A Muradello e Pontenure si celebra Sant’Antonio Abate
di Redazione Sito · Pubblicato · Aggiornato
di Luca T. – 17 Gennaio 2024
Grazie a un vecchio trattato che ha come argomento l’agricoltura apprendiamo che l’annata agricola di una volta, quando il lavoro dei campi era ancora il mestiere più diffuso e la campagna era assai più popolata di quanto non sia oggi, aveva due capisaldi. Essa iniziava il 17 gennaio, festa di Sant’Antonio Abate, e terminava l’11 novembre, festa di San Martino, coinvolgendo in qualche modo due grandi Santi dei primi secoli, un ricco possidente divenuto eremita e un soldato divenuto vescovo. E così, Antonio e Martino, malgrado la diversità delle loro vicende terrene, sono legati in modo singolare dal comune amore per Cristo e per i poveri.

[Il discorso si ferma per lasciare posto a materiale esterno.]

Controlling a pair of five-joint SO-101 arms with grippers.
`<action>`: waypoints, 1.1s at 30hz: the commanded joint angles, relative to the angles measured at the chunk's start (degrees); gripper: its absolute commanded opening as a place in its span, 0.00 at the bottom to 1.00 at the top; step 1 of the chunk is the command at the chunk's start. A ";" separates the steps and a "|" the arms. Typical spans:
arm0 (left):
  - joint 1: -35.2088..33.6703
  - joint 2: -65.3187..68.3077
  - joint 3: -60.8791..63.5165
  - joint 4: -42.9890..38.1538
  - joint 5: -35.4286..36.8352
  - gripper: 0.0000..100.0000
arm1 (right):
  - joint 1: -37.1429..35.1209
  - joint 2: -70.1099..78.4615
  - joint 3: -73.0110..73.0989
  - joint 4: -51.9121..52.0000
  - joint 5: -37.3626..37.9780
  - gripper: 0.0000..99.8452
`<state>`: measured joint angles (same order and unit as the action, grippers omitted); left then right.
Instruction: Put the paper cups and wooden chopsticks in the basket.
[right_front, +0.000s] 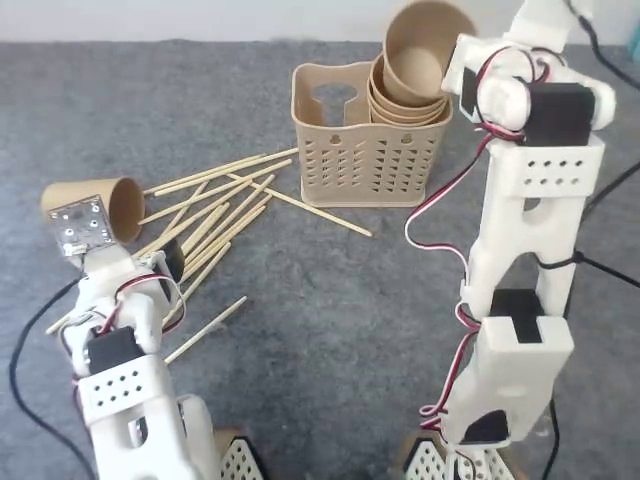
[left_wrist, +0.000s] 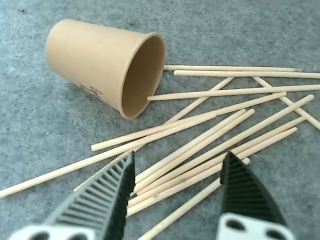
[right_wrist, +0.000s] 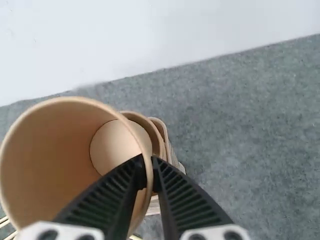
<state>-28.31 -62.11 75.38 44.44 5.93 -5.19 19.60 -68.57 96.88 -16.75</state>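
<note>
A tan paper cup (left_wrist: 107, 65) lies on its side on the grey carpet, mouth toward a spread of several wooden chopsticks (left_wrist: 215, 145). My left gripper (left_wrist: 175, 175) hovers open just above the chopsticks, a little short of that cup, holding nothing. The same cup (right_front: 95, 205) and chopsticks (right_front: 215, 215) lie left of the beige perforated basket (right_front: 365, 160). My right gripper (right_wrist: 148, 172) is shut on the rim of another paper cup (right_wrist: 60, 155), held tilted over the stack of cups (right_front: 405, 100) in the basket's right compartment. The held cup (right_front: 425, 45) tops that stack.
The basket's left compartment (right_front: 330, 105) looks open, with a handle cutout in its back wall. One chopstick (right_front: 205, 330) lies apart near the left arm (right_front: 115, 345). The right arm (right_front: 525, 250) stands tall beside the basket. Open carpet stretches between the arms.
</note>
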 joint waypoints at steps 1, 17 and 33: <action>0.44 0.62 -0.57 -1.58 -0.18 0.26 | 0.57 0.31 -1.32 0.40 0.88 0.02; 0.44 0.62 -0.57 -1.58 0.09 0.26 | 3.38 -13.41 0.53 6.37 2.29 0.13; -1.76 0.62 -4.18 -2.11 2.29 0.26 | 10.42 -49.54 59.96 5.23 17.58 0.03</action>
<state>-29.54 -62.11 75.12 44.44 8.40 4.40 -24.09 -17.14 100.84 -3.12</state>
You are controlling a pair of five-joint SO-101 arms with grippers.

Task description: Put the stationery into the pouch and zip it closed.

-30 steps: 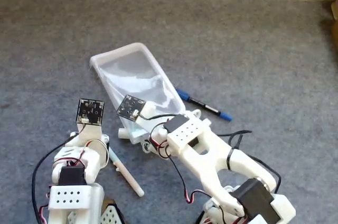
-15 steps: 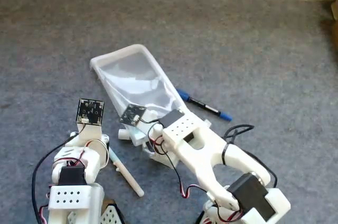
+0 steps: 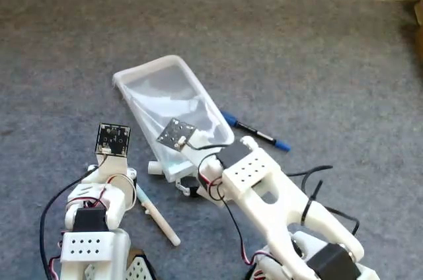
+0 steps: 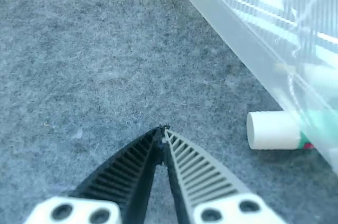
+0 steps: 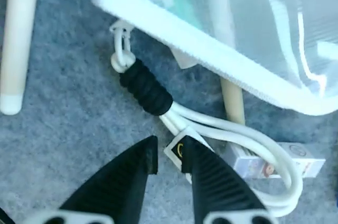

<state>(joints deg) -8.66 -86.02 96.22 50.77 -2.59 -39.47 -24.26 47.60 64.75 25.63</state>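
Observation:
The clear pouch (image 3: 170,105) lies slantwise on the carpet, its near end by both arms. In the right wrist view its white zip edge (image 5: 200,49) shows, with a black knot (image 5: 145,87) and a white pull cord (image 5: 237,137) trailing from it. My right gripper (image 5: 169,152) hangs just over the cord's small tag (image 5: 177,149), jaws narrowly open. My left gripper (image 4: 162,130) is shut and empty above bare carpet beside the pouch's side (image 4: 232,31). A white cylinder end (image 4: 272,130) pokes out there. A blue-capped black pen (image 3: 254,133) and a cream pen (image 3: 156,214) lie outside.
Grey carpet (image 3: 317,49) covers the table, with open room to the far side and left. The cream pen (image 5: 18,39) lies close beside the pouch's corner. A printed label (image 5: 274,165) hangs on the cord loop. The left arm (image 3: 106,201) stands near the front edge.
The right arm swung to the right and its wrist lifted over the pouch's near end, nudging the pouch slightly. The left arm has stayed still.

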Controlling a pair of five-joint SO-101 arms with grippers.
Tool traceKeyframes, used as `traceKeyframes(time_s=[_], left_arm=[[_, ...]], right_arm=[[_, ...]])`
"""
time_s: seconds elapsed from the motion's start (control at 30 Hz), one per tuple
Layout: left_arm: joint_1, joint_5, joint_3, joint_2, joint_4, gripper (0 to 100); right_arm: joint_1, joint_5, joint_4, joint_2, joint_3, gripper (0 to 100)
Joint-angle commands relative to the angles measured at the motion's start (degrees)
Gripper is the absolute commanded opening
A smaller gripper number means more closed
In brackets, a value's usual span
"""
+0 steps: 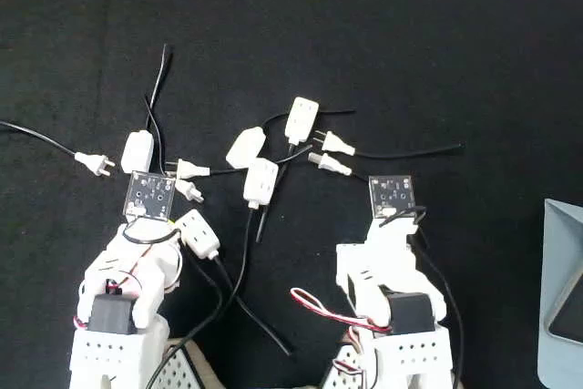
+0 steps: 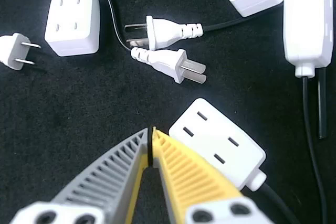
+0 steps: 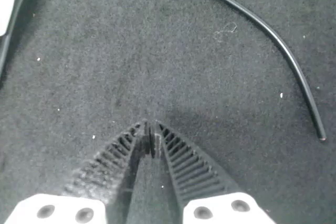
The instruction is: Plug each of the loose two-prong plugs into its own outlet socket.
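Observation:
Several white two-prong plugs and white outlet sockets lie scattered on the black cloth. In the left wrist view my left gripper [image 2: 152,136] is shut and empty, its tips just above the cloth beside an outlet socket [image 2: 218,148]. Two loose plugs [image 2: 168,27] [image 2: 169,64] lie close together beyond it, with another socket [image 2: 73,19] and a third plug [image 2: 14,51] off to one side. My right gripper [image 3: 151,128] is shut and empty over bare cloth, with a black cable [image 3: 273,40] past it. From above, two more plugs [image 1: 335,143] [image 1: 330,164] lie ahead of the right arm [image 1: 392,271].
More sockets [image 1: 301,118] [image 1: 245,147] [image 1: 260,181] cluster mid-table, and their black cords trail toward the front edge between the arms. A grey-blue tray [image 1: 560,225] stands at the right edge. The far half of the cloth [image 1: 364,34] is bare.

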Motion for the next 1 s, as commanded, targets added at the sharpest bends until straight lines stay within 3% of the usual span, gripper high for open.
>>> traceKeyframes(time_s=[0.0,0.73,0.97], left_arm=[[0.1,0.0,1.1,-0.1,-0.7,3],[-0.1,0.0,1.1,-0.2,-0.7,3],[-17.6,0.0,1.1,-0.2,-0.7,3]], right_arm=[[0.9,-0.5,0.3,-4.3,-0.2,1.3],[0.9,-0.5,0.3,-4.3,-0.2,1.3],[0.9,-0.5,0.3,-4.3,-0.2,1.3]])
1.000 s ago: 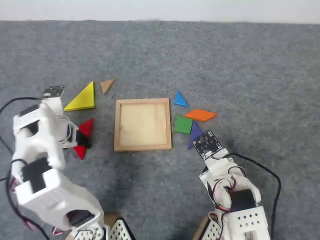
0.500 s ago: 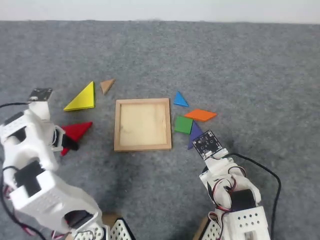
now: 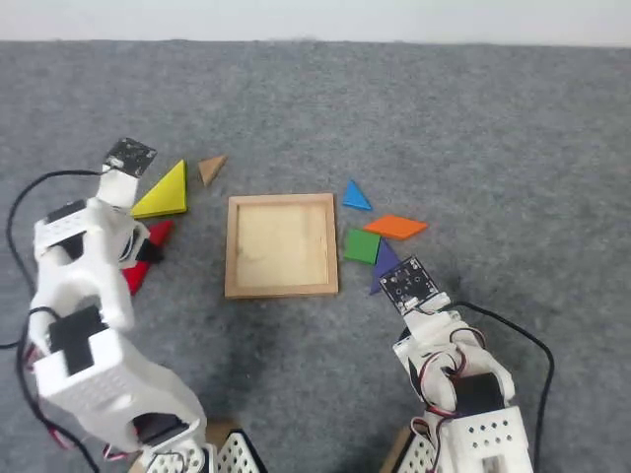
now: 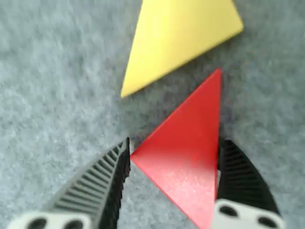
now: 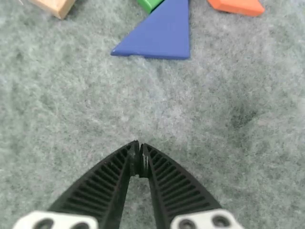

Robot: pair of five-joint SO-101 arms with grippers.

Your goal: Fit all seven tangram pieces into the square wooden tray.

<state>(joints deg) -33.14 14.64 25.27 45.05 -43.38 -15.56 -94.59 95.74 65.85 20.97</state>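
Left gripper (image 4: 174,153) is clamped on the red triangle (image 4: 190,143), seen left of centre in the high view, just below the yellow triangle (image 3: 166,192). A tan triangle (image 3: 209,168) is placed right of the yellow one. The square wooden tray (image 3: 281,200) is located mid-frame. The blue triangle (image 3: 356,196), orange parallelogram (image 3: 395,227), green square (image 3: 362,245) and purple triangle (image 3: 385,263) are clustered right of it. Right gripper (image 5: 139,157) is pressed together on nothing, over carpet at lower right, near the purple triangle.
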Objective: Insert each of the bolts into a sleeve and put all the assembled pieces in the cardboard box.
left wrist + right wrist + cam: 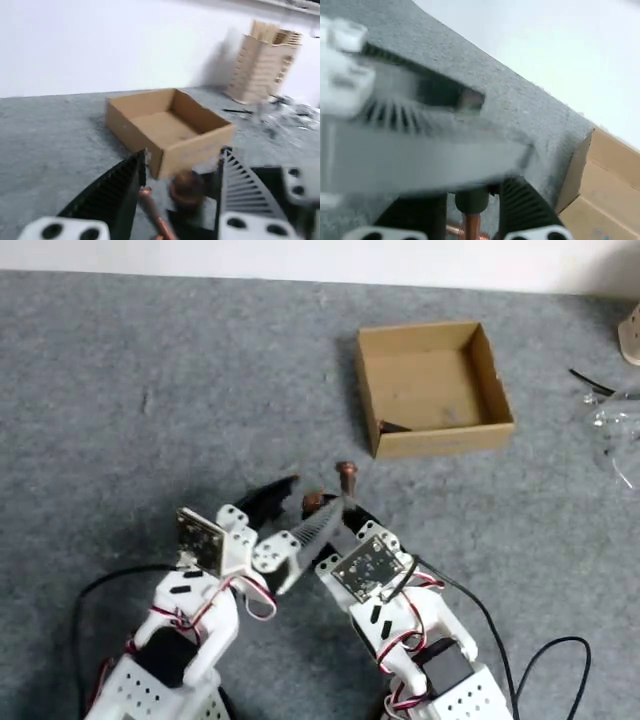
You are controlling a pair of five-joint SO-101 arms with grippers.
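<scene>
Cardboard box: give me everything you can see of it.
The cardboard box is a shallow, roughly square, open-topped tray of plain brown cardboard, with no lid or flaps showing. It sits flat and upright on the grey table, turned slightly askew. Its floor is mostly bare. A small dark item, too small to identify, lies inside, in the corner nearest the arms. The walls look intact, and nothing else touches the box.

The cardboard box [445, 440] is plain tan, the bolt [346, 475] coppery, the table [120, 370] mottled grey (felt-like speckle), and the left arm [200, 612] and right arm [405, 632] white with black ribbed fingers [111, 196].
</scene>
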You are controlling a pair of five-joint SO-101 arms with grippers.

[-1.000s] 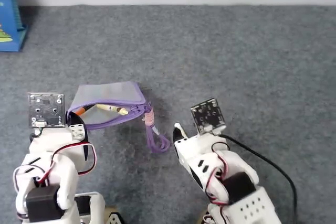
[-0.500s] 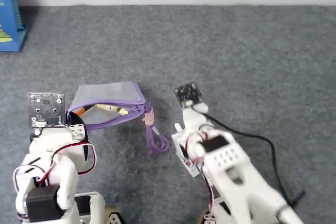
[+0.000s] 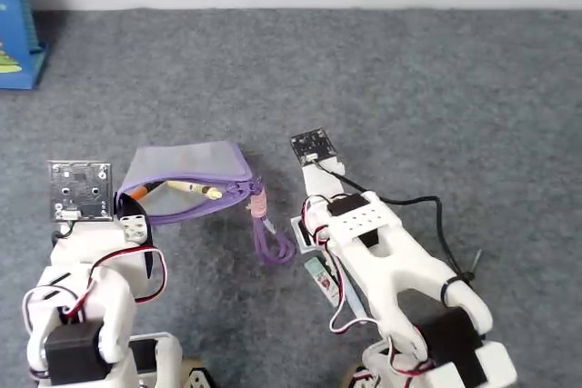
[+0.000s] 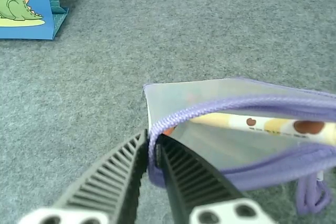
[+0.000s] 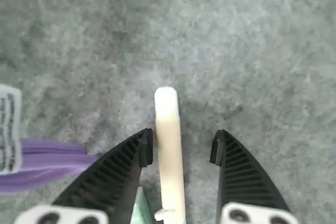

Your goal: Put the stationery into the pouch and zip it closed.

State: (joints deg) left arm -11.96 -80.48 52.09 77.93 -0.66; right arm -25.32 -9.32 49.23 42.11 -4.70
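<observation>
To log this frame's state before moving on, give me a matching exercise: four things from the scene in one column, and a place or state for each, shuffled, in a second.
Things:
1. pouch
2. left gripper
3. right gripper
4. blue box

States:
A. open, near the purple strap
B. on the gray carpet, far from both arms
C. unzipped, with pens inside
D. shut on the pouch's edge

Pairs: 1-C, 2-D, 3-A, 4-B
</observation>
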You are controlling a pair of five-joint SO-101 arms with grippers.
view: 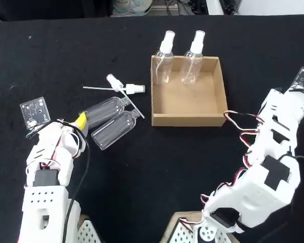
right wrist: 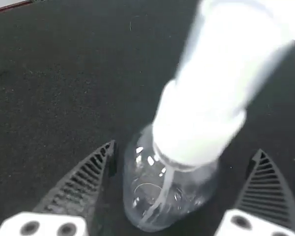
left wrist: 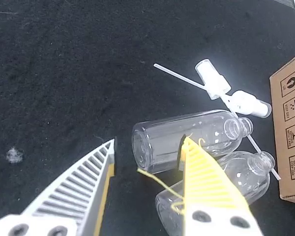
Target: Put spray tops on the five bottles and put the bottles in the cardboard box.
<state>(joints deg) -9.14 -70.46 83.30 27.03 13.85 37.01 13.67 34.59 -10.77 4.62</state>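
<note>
Nearest me, the left claw [left wrist: 147, 142] is hovering open by two uncapped bottles [left wrist: 206, 132] lying flat, probably lining up a grab; the right claw [right wrist: 184, 150] is sitting open around a capped bottle [right wrist: 152, 191]; farther off, spray tops [view: 134, 89] are lying loose beside the cardboard box [view: 190, 120], which is holding two finished bottles [view: 164, 66]

Soft, even light is falling from above on the black table [view: 55, 55] — shadows are hardly showing. Highlights are glinting on the clear bottles [left wrist: 167, 140]; the white spray top [right wrist: 211, 98] is glaring.
</note>
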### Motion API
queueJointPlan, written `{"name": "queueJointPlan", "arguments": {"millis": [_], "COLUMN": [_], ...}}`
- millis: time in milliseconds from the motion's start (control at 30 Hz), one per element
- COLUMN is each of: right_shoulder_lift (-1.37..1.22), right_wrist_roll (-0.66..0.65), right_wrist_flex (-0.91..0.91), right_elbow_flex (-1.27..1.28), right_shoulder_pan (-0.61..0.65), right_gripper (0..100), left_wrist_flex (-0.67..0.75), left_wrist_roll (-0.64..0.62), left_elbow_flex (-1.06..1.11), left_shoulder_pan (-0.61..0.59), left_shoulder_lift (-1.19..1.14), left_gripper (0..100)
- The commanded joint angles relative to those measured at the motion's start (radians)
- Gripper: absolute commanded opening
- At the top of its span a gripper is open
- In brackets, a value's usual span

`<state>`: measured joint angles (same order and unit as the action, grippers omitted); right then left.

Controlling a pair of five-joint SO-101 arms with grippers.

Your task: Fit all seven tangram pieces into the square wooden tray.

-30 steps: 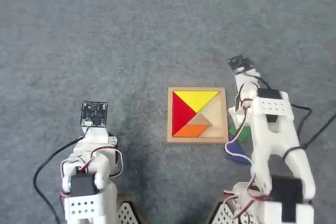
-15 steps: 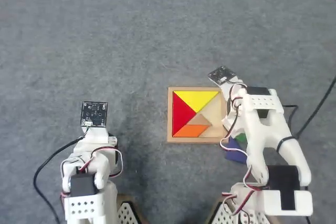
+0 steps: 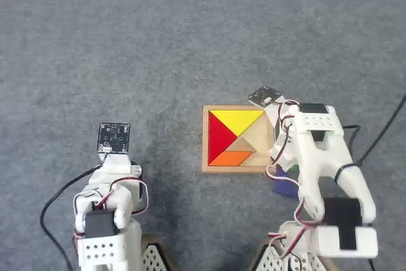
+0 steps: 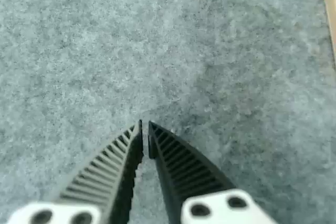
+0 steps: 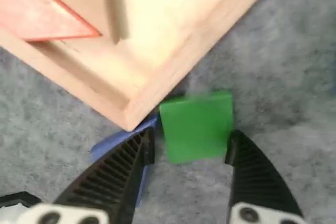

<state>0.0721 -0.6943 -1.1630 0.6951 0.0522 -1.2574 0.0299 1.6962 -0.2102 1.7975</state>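
Right wrist view: a green square piece (image 5: 197,125) is seen lying flat on the grey worktop (image 5: 294,51), just outside one corner of the square wooden tray (image 5: 210,40). A blue piece (image 5: 118,139) is seen at the same corner, beside the green one. Both are judged to be pieces not yet fitted, lying close to the tray so that only a short carry is needed.

The right jaws are spread wide and are set astride the green square, one finger on each side. Nothing is gripped, and whether either finger touches the piece cannot be told. This placing is judged to be the line-up for a pinch across two opposite edges.

From the high view, a yellow triangle (image 3: 236,120), a red triangle (image 3: 220,138) and an orange piece (image 3: 229,158) are seen seated in the tray, with bare wood left along the side nearest the right arm (image 3: 320,150).

The left jaws are drawn together until the tips almost meet. They are held empty over bare worktop, well apart from the tray, where the other arm's work is not hindered.
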Motion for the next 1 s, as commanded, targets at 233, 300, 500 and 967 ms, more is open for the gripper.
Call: {"name": "queueJointPlan", "arguments": {"millis": [233,300,500,967], "right_shoulder_lift": [-0.194,-0.196,-0.196,0.019], "right_wrist_roll": [-0.034,0.009,0.029,0.15], "right_wrist_flex": [0.041,0.039,0.041,0.041], "right_elbow_flex": [-0.169,-0.19,-0.21,-0.181], "right_shoulder_pan": [-0.013,-0.013,-0.013,-0.024], "right_gripper": [11.0,8.2,3.2,1.2], "left_wrist_flex": [-0.003,-0.003,-0.003,-0.003], "left_wrist_roll": [-0.017,-0.017,-0.017,-0.017], "left_elbow_flex": [-0.013,-0.013,-0.013,-0.013], "left_shoulder_pan": [-0.002,-0.002,-0.002,-0.002], "left_shoulder_lift": [0.018,0.018,0.018,0.018], "left_gripper": [2,2,2,2]}}
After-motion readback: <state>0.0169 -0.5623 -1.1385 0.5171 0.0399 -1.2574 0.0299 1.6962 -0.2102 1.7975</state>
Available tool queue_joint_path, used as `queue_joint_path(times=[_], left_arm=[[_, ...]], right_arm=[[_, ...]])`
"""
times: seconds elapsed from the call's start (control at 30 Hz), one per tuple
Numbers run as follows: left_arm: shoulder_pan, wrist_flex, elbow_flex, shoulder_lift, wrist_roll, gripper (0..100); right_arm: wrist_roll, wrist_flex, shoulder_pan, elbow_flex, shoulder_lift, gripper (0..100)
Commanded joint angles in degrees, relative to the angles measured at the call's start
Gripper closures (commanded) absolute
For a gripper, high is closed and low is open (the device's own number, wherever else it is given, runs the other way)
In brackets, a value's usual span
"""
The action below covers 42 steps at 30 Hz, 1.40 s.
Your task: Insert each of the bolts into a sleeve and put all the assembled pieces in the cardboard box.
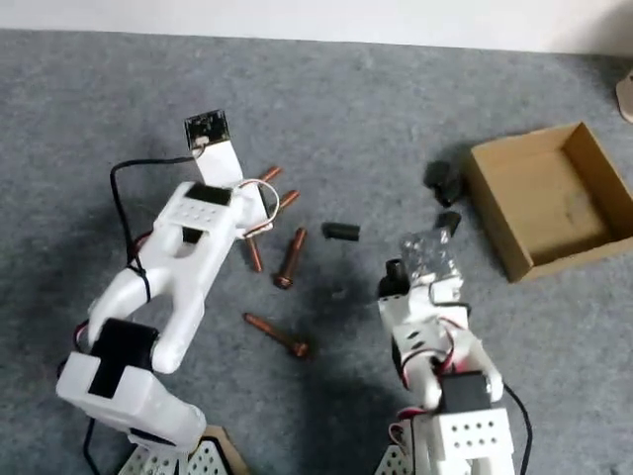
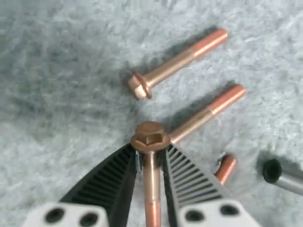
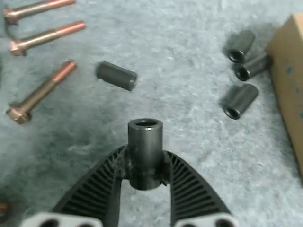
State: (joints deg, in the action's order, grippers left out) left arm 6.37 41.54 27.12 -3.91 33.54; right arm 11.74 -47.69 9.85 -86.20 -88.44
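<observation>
On the grey table (image 1: 396, 109), in the high view, the left arm (image 1: 183, 247) stands over a cluster of copper bolts (image 1: 290, 259); one stray bolt (image 1: 277, 335) lies apart from the cluster, nearer the arm bases; a loose sleeve (image 1: 342, 232) lies on its side between the two arms; the right arm (image 1: 435, 327) stands near it; the cardboard box (image 1: 554, 198) sits open at the right, with dark spare sleeves (image 1: 442, 178) just beside its wall.

In the left wrist view, the left jaws are clenched on the held bolt (image 2: 151, 142), gripping the shank just under its hexagonal head; two other bolts (image 2: 177, 64) lie on the table beyond it, roughly parallel and apart from each other; whether the held bolt touches the nearer one cannot be told; a threaded tip (image 2: 226, 169) and the open end of a sleeve (image 2: 284, 176) lie to one side.

In the right wrist view, the right jaws grasp the held sleeve (image 3: 145, 151) around its lower part, its open bore showing; the loose sleeve (image 3: 117, 76) lies on the table beyond; three bolts (image 3: 40, 92) lie past that; three spare sleeves (image 3: 240, 100) lie together on the table, near the cardboard box (image 3: 289, 61).
</observation>
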Motion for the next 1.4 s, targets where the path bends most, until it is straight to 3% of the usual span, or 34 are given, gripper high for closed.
queue_joint_path(times=[0.0, 0.13, 0.33, 0.63, 0.97, 1.37], left_arm=[[0.75, -3.43, 1.98, 6.81, -1.49, 100], [1.10, -9.67, 9.54, 14.81, -2.73, 100], [2.95, -21.27, 22.99, 24.92, -7.21, 100], [8.84, -22.42, 30.20, 34.77, -8.53, 100], [9.01, -24.53, 30.46, 37.58, -5.01, 100], [8.57, -24.44, 30.11, 38.02, 13.45, 100]], right_arm=[[2.99, 1.27, 1.63, -3.47, -9.71, 99.4], [3.69, 0.75, 2.68, -10.07, -17.71, 99.4], [3.69, 0.75, 6.02, -12.44, -15.96, 99.4], [5.63, 0.84, 8.31, -12.79, -16.04, 99.4], [5.71, 0.48, 14.46, -12.97, -16.04, 99.4], [5.71, 0.66, 17.98, -13.76, -16.04, 99.4]])
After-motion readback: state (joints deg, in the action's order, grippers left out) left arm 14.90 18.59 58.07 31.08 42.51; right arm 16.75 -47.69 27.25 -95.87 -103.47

Non è un caso che proprio all’inizio del mese di gennaio, quasi nel cuore dell’inverno, quando segretamente la terra inizia a rinascere, a ridestarsi dopo il gelo e la nebbia, a far maturare nelle sue viscere la primavera, la Chiesa nella sua materna sollecitudine abbia posto alla venerazione dei fedeli la figura di questo santo egiziano vissuto tra il terzo e il quarto secolo dell’era cristiana, Antonio il Grande. Ricco di famiglia, dopo essere rimasto orfano di entrambi i genitori, ascoltando il Vangelo nella sua comunità il giovane Antonio maturò la decisione di vendere tutti i suoi beni ai poveri, affidò la sorella minore a una comunità femminile e iniziò a seguire lo stile di vita radicale che già altri anacoreti praticavano nei deserti vicino alla sua città, vivendo in solitudine, preghiera, povertà e castità. Celebre taumaturgo e intrepido avversario del demonio, Antonio è considerato il fondatore del monachesimo cristiano e il primo degli abati. Anche se la vita eremitica era già conosciuta, ad Antonio si deve la nascita di comunità monastiche che sotto la guida di un padre spirituale, abbà, si consacrano totalmente al servizio di Dio, alla preghiera incessante, alla carità fraterna e alla vita comune.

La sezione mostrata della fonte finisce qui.